Collecting data to inform and improve the user experience design is a never-ending need, for companies from tiny start-ups to large enterprises. There’s much healthy debate on what UX research or usability testing methods should be used, and when.
When it comes to quantitative versus qualitative research, best practices suggest a mix of qualitative and quantitative approaches to capture a holistic perspective. The challenge, however, is how to combine both in a cost-effective, productive way to obtain data to drive user-centered design.
What’s the difference?
The difference between quantitative and qualitative approaches is often explained using contrasting terminology like hard vs soft, numeric vs descriptive, statistics vs insights, measure vs explore, what vs why. These quick contrasts are useful to highlight the strengths and limitations of each approach if used alone without any of the other.
Qualitative tells stories.
At the core of user experience is the subjective, emotion-based response of the individual user – the way a website makes visitors feel. These feelings can range from delighted, impressed, or hooked, to confused, frustrated, and angry. All these welling emotions, and the ones in between, have one thing in common: they won’t show up in the numbers.
Quantitative data can tell you which pages people visited, and how long they stayed, and where they came from and where they went to, but the story itself is missing; the feelings aren’t there.
The user that clicked to your registration page and then left without signing up – what kept them from continuing on? The users staying on the homepage for so long, was it because their interest was captured by great content, or because they were fruitlessly searching around for an About section? When someone clicks to a new page, did they move a step closer to their goal or did they find that they had mistaken the page for something it didn’t provide?
Listening to a user narrate their journey, hearing their reactions as they navigate a site, fills in those blanks. The ups and downs, the irritations and confusions, the aha moments, the satisfaction of a task completed, all come together to tell a story, and the best and worst things about your design stand out like warm bodies through infrared goggles. Qualitative feedback tells “why” at a level that quantitative data cannot reveal.
Quantitative gives context.
Quantitative feedback allows you to understand your site’s usability in the context of a much bigger picture.
Unlike qualitative information, it can be used to make easy, reliable comparisons. User testing tools like SUS (System Usability Scale), the SEQ (Single-Ease Question), and task durations and completion rates that measure and quantify usability can map the individual’s user experience, chart usability increases and decreases over time, and show how your website performs compares to other sites.
For this reason, quantitative data has a unique capacity to persuade. It shows stakeholders and decision-makers what’s working and what’s not, and demonstrates, with numbers, undeniable disparities in performance. That gives it the capacity to strengthen and justify qualitative findings. Then it can be used to set predictable objectives for a new design sprint.
Combining qualitative and quantitative in your research
The challenge with getting quantitative data is that it requires scale for the numbers to mean anything. But user testing is a research method that relies on video data, and video analysis is hard to scale up.
The key is to read between the lines of your quantitative data. Video may not scale well, but if you know how to use all the usability testing data you’ve collected, it’s a lot easier to handle, and can be dissected efficiently even at a large scale.

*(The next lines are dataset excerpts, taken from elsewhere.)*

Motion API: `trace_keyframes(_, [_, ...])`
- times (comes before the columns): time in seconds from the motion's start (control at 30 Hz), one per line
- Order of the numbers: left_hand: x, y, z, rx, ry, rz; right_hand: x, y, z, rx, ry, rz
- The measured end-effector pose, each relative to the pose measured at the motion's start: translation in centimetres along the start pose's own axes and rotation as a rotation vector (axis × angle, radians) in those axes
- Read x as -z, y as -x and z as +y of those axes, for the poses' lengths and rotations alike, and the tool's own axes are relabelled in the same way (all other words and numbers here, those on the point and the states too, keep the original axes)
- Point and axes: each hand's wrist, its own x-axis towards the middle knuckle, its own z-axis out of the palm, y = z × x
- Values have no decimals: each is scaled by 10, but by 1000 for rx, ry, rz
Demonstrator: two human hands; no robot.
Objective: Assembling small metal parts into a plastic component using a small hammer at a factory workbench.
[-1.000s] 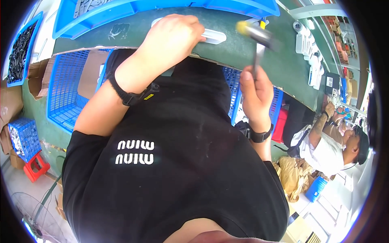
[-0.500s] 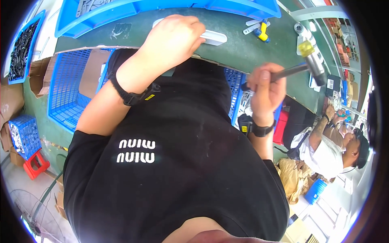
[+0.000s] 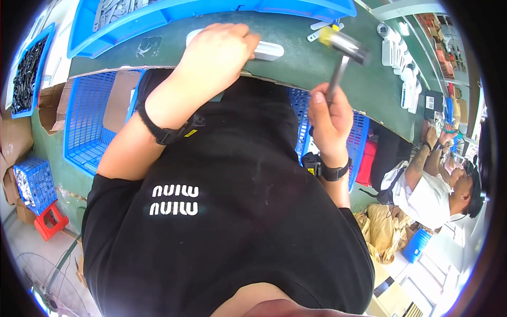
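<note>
My left hand (image 3: 222,53) is closed on a long white plastic piece (image 3: 270,50) with rounded ends, which lies on the green worktable (image 3: 179,55) near its front edge. The hand covers the middle of the piece, so only its two ends show. My right hand (image 3: 331,124) grips a hammer (image 3: 338,76) by its dark handle, off the front edge of the table. The hammer's head, metal with a yellow face, is raised to the right of the white piece and apart from it. Behind the head, flat grey strips (image 3: 316,36) lie partly hidden.
A blue bin (image 3: 211,7) with grey metal parts stands at the far edge. White cylindrical parts (image 3: 390,50) line the right side. Blue crates (image 3: 87,119) sit below the table, and a tray of black parts (image 3: 33,68) is far left. A co-worker (image 3: 422,190) works at right.
My right hand has swung the hammer up and to the left; its head now stands above the hand instead of out to the right. My left hand keeps its hold on the white piece.
</note>
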Motion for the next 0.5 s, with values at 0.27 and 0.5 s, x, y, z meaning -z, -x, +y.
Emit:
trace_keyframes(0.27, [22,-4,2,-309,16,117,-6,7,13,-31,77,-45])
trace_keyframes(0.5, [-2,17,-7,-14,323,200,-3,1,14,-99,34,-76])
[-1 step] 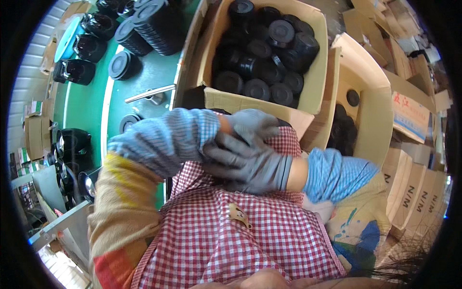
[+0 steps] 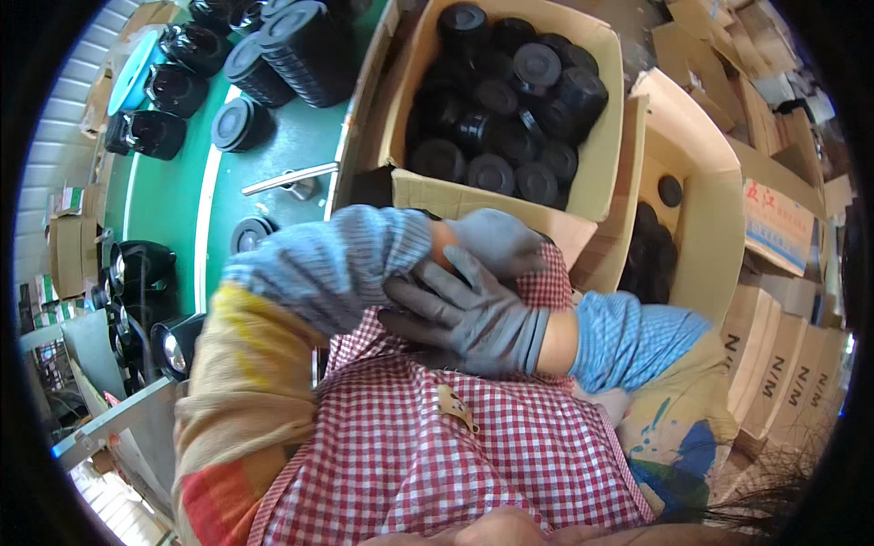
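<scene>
Both my hands wear grey gloves, and my forearms cross in front of the red-and-white checked apron (image 2: 391,446). My left hand (image 2: 496,241) reaches to the right, near the front flap of the carton of black parts; it is smeared by motion and its fingers are not clear. My right hand (image 2: 473,314) points left, just below the left wrist, with its fingers spread beside the cuff of the blue left sleeve cover (image 2: 337,259). Nothing shows in the right hand. A blue checked sleeve cover (image 2: 637,337) covers my right forearm.
An open carton (image 2: 492,202) ahead holds many round black parts. Another carton (image 2: 710,218) to its right holds more. On the green table (image 2: 282,136) at left are stacked black discs (image 2: 305,55), glossy black housings (image 2: 150,135) and a metal bar (image 2: 289,178). Flat cartons (image 2: 774,364) stand at right.
My left hand has shifted slightly right. The fingers of my right hand are spread wider and stand more clear of the left hand. The whole view has shifted a little.
</scene>
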Demonstrator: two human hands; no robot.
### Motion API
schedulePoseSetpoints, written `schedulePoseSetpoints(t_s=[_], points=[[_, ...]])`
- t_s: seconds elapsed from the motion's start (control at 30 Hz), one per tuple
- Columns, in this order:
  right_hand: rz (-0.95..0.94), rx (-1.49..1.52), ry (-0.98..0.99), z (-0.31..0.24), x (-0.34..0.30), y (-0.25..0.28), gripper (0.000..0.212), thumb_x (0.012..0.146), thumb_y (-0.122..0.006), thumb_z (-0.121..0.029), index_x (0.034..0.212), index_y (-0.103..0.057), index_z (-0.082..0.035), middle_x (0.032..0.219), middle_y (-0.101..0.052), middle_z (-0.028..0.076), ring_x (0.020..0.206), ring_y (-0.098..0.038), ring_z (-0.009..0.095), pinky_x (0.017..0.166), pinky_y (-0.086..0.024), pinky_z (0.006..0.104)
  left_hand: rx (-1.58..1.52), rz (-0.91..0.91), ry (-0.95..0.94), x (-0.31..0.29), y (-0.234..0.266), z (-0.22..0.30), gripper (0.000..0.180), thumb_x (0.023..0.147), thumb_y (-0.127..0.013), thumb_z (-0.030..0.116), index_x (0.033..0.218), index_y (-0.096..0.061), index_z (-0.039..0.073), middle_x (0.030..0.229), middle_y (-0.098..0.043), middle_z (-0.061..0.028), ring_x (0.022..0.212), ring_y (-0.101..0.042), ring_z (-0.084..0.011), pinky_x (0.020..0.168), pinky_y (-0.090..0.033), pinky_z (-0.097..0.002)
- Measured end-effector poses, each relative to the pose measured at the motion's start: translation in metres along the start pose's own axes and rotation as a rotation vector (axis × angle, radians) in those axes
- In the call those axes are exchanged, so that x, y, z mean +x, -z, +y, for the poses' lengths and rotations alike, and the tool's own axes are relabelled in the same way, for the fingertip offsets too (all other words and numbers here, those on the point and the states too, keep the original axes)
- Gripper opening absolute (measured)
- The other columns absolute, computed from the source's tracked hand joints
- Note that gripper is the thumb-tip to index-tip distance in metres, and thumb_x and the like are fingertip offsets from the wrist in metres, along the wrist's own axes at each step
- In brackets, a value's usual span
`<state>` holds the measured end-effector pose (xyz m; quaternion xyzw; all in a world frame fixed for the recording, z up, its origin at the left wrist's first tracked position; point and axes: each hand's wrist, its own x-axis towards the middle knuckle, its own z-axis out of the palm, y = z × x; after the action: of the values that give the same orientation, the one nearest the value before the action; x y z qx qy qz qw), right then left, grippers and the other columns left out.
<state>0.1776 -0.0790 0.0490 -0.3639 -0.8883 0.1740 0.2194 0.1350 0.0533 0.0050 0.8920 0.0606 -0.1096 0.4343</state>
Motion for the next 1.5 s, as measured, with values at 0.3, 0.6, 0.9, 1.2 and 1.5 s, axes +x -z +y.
schedulePoseSetpoints(t_s=[0.3,0.6,0.9,1.2,1.5], points=[[0.502,-0.211,-0.525,0.049,-0.073,0.036,0.056,0.096,-0.062,-0.036,0.143,-0.056,-0.007,0.153,-0.043,0.021,0.145,-0.035,0.04,0.118,-0.029,0.0546,0.501,0.85,0.382,-0.2,0.086,-0.128,0.056,0.074,-0.075,0.007,0.129,-0.061,0.006,0.123,-0.064,-0.0191,0.114,-0.062,-0.0366,0.097,-0.05,-0.0462],[0.418,-0.409,-0.228,0.061,-0.004,0.079,0.063,0.092,-0.064,-0.051,0.139,-0.06,-0.01,0.134,-0.062,0.014,0.128,-0.054,0.033,0.115,-0.035,0.0522,0.35,0.45,0.688,-0.251,0.099,-0.079,0.021,0.093,-0.065,0.022,0.107,-0.065,0.007,0.087,-0.068,-0.0178,0.083,-0.066,-0.0414,0.073,-0.051,-0.0475],[-0.112,-0.003,-0.389,0.055,-0.022,0.112,0.045,0.085,-0.074,-0.042,0.121,-0.072,-0.015,0.089,-0.072,0.014,0.083,-0.071,0.033,0.075,-0.054,0.0421,0.262,0.256,0.139,-0.147,0.065,0.075,0.028,0.094,-0.063,0.029,0.104,-0.063,0.003,0.084,-0.066,-0.0218,0.081,-0.067,-0.0417,0.072,-0.052,-0.0495],[-0.059,0.138,-0.297,0.087,-0.042,0.078,0.032,0.081,-0.076,-0.024,0.112,-0.075,-0.017,0.088,-0.072,0.013,0.083,-0.069,0.034,0.074,-0.053,0.0441,-0.023,0.085,0.317,-0.131,0.035,0.093,0.031,0.098,-0.055,0.022,0.116,-0.057,-0.002,0.09,-0.067,-0.0246,0.086,-0.069,-0.0394,0.076,-0.054,-0.0461],[-0.416,0.036,-0.34,0.106,-0.031,0.078,0.032,0.084,-0.073,-0.037,0.112,-0.072,-0.021,0.092,-0.073,0.011,0.087,-0.07,0.034,0.077,-0.053,0.0467,-0.062,-0.103,0.501,-0.116,0.047,0.103,0.04,0.101,-0.053,0.023,0.134,-0.051,-0.001,0.095,-0.069,-0.0237,0.088,-0.07,-0.0384,0.081,-0.055,-0.0463]])
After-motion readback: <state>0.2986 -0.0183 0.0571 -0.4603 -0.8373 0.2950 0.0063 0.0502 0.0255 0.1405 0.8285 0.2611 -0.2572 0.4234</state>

Data like task duration or task completion are more than just statistics or benchmarks to show higher-ups. Which task took the longest to complete? Which could not be completed? Was it longer than you expected? Look for users whose times/completion scoring stand out from the rest; an unusually long task duration could indicate a user who struggled with the task.
Both of these statistics even provide a shortcut timestamp to launch user videos immediately on the task timestamp so researchers can quickly get to the bottom of what went wrong.

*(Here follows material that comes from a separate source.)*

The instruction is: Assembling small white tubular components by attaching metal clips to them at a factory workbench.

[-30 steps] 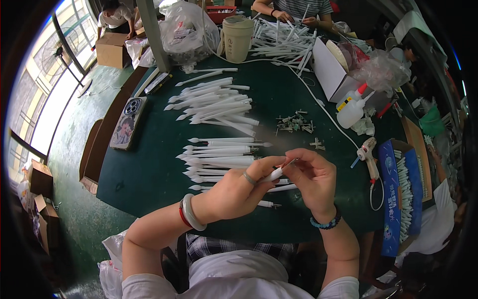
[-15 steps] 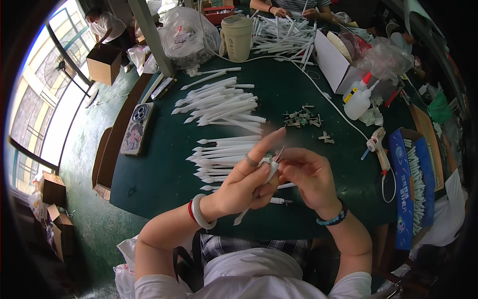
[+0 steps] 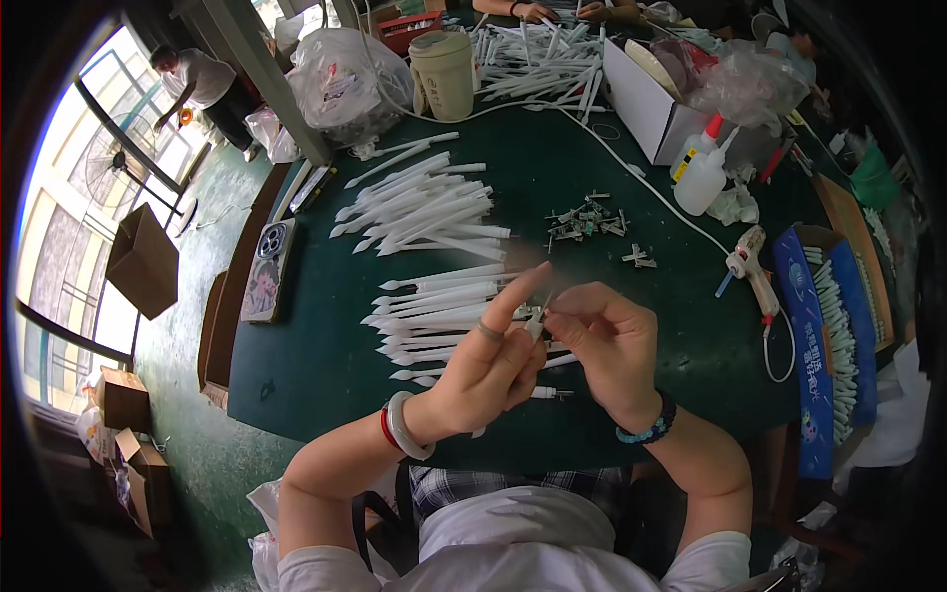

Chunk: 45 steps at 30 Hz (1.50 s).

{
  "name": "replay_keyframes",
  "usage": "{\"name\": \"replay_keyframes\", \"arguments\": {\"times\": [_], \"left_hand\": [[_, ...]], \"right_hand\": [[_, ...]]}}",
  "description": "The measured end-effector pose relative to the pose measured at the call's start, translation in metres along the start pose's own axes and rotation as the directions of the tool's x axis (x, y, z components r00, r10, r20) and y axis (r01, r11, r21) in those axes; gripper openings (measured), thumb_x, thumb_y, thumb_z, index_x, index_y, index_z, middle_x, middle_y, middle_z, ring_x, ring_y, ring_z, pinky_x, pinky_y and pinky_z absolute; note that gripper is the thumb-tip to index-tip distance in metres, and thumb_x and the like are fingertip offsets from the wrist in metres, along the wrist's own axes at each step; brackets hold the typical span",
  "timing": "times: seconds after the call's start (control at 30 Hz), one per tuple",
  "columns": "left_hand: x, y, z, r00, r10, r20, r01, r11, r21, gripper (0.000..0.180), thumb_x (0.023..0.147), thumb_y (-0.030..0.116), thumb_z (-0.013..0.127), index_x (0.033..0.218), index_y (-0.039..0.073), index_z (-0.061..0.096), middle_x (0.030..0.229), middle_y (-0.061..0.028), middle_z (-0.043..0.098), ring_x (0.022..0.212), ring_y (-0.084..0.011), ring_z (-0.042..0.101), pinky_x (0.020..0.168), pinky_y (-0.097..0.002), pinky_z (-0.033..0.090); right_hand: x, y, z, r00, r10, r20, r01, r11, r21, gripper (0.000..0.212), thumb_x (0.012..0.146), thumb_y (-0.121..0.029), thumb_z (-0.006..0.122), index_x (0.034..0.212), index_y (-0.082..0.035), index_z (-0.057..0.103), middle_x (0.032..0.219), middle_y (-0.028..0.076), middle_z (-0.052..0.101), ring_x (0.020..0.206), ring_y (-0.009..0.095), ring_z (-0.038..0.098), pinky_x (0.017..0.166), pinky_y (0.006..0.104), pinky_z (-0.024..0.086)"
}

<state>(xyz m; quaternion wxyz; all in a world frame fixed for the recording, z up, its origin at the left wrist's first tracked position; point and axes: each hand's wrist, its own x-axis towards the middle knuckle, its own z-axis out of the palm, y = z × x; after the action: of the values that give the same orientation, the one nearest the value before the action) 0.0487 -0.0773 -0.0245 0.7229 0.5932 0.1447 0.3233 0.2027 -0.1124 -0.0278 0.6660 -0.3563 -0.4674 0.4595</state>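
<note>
Head view. The left grip [image 3: 483, 373] was narrow, closed around a white stick [image 3: 536, 326] whose upper end showed between the two hands; most of its length was hidden by the palm. The left index finger was extended, pointing ahead. The right grip [image 3: 614, 345] was also narrow, thumb and fingers pinched at that same end; a thin piece showed at its fingertips, too small to identify.

Just beyond and to the left of the left grip, a row of white pointed sticks [image 3: 422, 319] lay on the dark green surface [image 3: 695, 340]. Farther ahead on that side lay a looser pile of similar sticks [image 3: 419, 212]. Ahead of the right grip: a heap of small circuit parts [image 3: 588, 221], with a few loose parts [image 3: 639, 258] nearer.

Ahead and right of the right grip: glue gun [image 3: 752, 259]; beyond it, a white squeeze bottle [image 3: 700, 185]. Well to its right stood a blue box [image 3: 811, 360] holding white sticks. Well left of the left grip: phone [image 3: 263, 281]. Far ahead of both grips, a co-worker's hands [image 3: 534, 13] were at a large heap of sticks [image 3: 538, 67].
</note>
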Motion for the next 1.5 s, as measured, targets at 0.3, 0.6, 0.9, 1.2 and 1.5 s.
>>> {"name": "replay_keyframes", "arguments": {"times": [0.3, 0.6, 0.9, 1.2, 1.5], "left_hand": [[-0.001, 0.001, 0.002, 0.998, -0.044, -0.045, 0.045, 0.999, 0.025, 0.05, 0.094, 0.003, 0.025, 0.14, 0.015, 0.012, 0.062, -0.0013, 0.039, 0.044, -0.0054, 0.034, 0.043, -0.0176, 0.03], [-0.003, 0.001, -0.002, 1.0, -0.028, -0.012, 0.028, 1.0, 0.006, 0.048, 0.095, 0.006, 0.025, 0.14, 0.016, 0.012, 0.061, -0.0012, 0.039, 0.043, -0.0054, 0.035, 0.043, -0.0174, 0.03], [-0.001, 0.003, 0.0, 1.0, -0.021, -0.006, 0.02, 0.985, -0.174, 0.046, 0.097, 0.013, 0.026, 0.14, 0.018, 0.012, 0.065, -0.0016, 0.038, 0.043, -0.0058, 0.031, 0.042, -0.0172, 0.03], [-0.002, 0.002, -0.001, 1.0, 0.014, -0.023, -0.018, 0.983, -0.18, 0.045, 0.097, 0.013, 0.026, 0.139, 0.017, 0.013, 0.065, -0.0016, 0.038, 0.043, -0.0057, 0.033, 0.041, -0.0172, 0.03], [-0.001, 0.001, -0.001, 1.0, -0.008, -0.027, 0.005, 0.99, -0.14, 0.045, 0.097, 0.012, 0.026, 0.139, 0.017, 0.014, 0.065, -0.0013, 0.037, 0.044, -0.0055, 0.031, 0.042, -0.0173, 0.03]], "right_hand": [[0.002, 0.0, -0.003, 0.975, -0.221, 0.027, 0.215, 0.902, -0.375, 0.01, 0.074, 0.003, 0.065, 0.084, 0.0, 0.062, 0.084, 0.006, 0.06, 0.074, 0.011, 0.058, 0.064, 0.021, 0.046], [0.002, 0.001, 0.002, 0.982, -0.182, 0.057, 0.189, 0.964, -0.188, 0.02, 0.077, 0.003, 0.063, 0.097, 0.0, 0.061, 0.094, 0.008, 0.058, 0.077, 0.01, 0.057, 0.069, 0.021, 0.049], [0.0, 0.011, -0.004, 0.963, -0.239, 0.125, 0.264, 0.929, -0.26, 0.033, 0.079, 0.005, 0.06, 0.11, -0.002, 0.057, 0.102, 0.009, 0.059, 0.083, 0.012, 0.058, 0.072, 0.0212, 0.048], [-0.005, 0.012, 0.005, 0.964, -0.255, 0.077, 0.267, 0.932, -0.244, 0.033, 0.08, 0.005, 0.058, 0.113, -0.001, 0.055, 0.104, 0.01, 0.058, 0.087, 0.013, 0.058, 0.073, 0.0212, 0.048], [-0.002, 0.009, 0.001, 0.966, -0.237, 0.104, 0.256, 0.933, -0.252, 0.024, 0.081, 0.005, 0.058, 0.104, 0.0, 0.059, 0.1, 0.009, 0.059, 0.086, 0.011, 0.058, 0.069, 0.0187, 0.047]]}}
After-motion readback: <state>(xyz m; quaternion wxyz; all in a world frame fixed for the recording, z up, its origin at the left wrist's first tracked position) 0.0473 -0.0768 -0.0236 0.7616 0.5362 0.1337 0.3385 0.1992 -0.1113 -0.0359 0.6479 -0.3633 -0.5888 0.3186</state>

Now you have a starting point to tackle any mass of video data: instead of randomly picking one of your user videos and watching it beginning to end, pick the user that struggled most, and skip to the task they had trouble with.
As you start combining other forms of data you can compile your shortlist of video clips to watch.
Task completion rates and task usability measures like the Single Ease Question (SEQ) help identify the most difficult portions of the experience, and which users found certain tasks difficult or even impossible to finish.
System usability scores like SUS (System Usability Scale) or PSSUQ indicate which users had the worst (and best) overall experience on the site. If you’re going to watch any videos all the way through, these ones will probably be the most useful for your time investment.
UX Crowd, a crowdsourced usability tool, uses voting to show what users liked and disliked about the site. These results can help you identify which parts of the test videos to focus on; you can also compare UX Crowd responses to written survey responses to see what else users had to say about those issues.
Now, having used your quantitative data to create a preliminary framework for analyzing your research, you have a pared-down but highly targeted list of video clips to watch, that may look something like this:
- Users with the best and worst experiences
- Hardest 1-2 tasks from the users with the worst task ratings
- Tasks with unusually long durations from some users
- Tasks containing issues found in UX Crowd
- Users with interesting feedback in the written survey
After working through this much of your data, you can use what you’ve seen so far to make decisions about any additional videos to watch.